TASK REQUIREMENTS: Your task is to repeat exactly the lines below between the line holding "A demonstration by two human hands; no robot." and the line holding "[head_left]", inclusive, and only those.

DATA EXTRACT:
>>
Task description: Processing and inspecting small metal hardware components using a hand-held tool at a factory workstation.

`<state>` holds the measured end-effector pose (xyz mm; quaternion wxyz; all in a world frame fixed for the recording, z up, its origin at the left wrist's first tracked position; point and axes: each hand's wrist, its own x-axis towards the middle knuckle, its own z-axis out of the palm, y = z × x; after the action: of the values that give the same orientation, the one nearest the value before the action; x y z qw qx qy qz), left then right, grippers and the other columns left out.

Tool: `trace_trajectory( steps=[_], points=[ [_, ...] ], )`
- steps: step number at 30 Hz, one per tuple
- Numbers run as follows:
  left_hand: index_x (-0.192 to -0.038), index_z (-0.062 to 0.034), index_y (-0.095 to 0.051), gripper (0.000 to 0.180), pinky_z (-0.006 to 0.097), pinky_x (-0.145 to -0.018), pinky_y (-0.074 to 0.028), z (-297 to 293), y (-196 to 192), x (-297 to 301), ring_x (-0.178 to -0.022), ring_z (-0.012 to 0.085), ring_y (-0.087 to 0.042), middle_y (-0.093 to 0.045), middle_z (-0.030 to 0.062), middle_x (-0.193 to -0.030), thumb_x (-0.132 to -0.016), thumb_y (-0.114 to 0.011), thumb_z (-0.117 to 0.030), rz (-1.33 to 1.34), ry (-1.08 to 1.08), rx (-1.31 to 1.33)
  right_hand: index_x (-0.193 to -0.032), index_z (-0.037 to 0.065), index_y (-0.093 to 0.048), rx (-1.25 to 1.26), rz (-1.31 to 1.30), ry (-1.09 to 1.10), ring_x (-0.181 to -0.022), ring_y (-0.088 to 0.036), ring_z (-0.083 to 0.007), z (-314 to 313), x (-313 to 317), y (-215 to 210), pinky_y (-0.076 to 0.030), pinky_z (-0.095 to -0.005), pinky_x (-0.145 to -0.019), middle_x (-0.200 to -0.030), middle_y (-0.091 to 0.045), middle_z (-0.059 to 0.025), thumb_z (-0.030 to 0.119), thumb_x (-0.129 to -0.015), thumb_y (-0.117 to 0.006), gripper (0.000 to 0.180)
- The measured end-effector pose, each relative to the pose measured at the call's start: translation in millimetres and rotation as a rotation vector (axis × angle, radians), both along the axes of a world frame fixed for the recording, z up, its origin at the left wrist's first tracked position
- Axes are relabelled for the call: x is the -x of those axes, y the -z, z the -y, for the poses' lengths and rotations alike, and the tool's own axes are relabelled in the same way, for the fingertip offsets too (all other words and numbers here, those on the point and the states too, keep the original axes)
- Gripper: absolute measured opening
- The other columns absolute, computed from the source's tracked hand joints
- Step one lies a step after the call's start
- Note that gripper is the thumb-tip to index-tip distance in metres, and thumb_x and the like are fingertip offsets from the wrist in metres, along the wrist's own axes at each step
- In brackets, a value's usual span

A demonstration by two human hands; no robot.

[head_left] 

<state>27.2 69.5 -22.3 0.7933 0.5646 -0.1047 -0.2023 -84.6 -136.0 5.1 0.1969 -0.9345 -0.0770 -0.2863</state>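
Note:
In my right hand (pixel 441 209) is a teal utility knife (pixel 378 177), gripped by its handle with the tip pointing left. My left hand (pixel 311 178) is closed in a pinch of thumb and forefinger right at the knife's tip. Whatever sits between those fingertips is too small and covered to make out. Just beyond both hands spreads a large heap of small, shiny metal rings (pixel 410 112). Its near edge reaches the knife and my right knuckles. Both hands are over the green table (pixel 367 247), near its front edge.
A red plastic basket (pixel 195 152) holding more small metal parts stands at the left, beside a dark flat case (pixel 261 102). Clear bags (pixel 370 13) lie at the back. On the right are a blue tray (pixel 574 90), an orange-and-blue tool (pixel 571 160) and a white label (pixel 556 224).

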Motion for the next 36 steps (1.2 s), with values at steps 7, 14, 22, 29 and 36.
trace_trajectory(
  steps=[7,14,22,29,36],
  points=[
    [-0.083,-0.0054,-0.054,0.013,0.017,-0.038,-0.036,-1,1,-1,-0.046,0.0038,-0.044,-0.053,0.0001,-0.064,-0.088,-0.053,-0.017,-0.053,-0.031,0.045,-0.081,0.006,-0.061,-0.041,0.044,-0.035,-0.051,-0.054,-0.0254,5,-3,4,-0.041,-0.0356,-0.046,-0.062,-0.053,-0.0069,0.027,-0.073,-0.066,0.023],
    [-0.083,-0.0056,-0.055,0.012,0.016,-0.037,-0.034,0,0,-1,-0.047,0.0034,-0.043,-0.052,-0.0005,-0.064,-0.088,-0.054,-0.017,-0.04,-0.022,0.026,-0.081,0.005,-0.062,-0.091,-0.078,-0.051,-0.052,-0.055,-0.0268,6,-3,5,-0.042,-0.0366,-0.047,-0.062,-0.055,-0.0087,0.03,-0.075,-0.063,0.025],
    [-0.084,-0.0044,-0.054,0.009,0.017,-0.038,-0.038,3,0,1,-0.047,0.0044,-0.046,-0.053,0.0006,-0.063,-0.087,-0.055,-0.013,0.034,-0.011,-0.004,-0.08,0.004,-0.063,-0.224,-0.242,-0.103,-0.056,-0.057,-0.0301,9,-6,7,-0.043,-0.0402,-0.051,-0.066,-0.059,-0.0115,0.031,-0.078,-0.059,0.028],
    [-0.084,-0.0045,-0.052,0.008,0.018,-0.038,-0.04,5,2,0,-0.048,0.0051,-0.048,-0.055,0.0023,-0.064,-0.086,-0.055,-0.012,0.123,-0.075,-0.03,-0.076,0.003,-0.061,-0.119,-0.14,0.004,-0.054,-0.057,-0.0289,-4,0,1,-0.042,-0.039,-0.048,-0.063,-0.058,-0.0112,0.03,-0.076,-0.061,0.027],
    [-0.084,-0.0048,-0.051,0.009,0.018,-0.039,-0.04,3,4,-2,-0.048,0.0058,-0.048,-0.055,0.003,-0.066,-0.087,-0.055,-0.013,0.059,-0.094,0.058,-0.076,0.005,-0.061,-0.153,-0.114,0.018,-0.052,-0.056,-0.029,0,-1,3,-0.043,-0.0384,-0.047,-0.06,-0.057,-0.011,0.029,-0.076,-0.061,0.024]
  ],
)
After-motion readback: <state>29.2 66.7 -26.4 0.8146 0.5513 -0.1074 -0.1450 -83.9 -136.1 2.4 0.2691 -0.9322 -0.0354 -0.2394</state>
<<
RESULT OF THIS EXERCISE:
A demonstration by two human hands; no robot.

[head_left] 

For this exercise, nothing further remains to be done.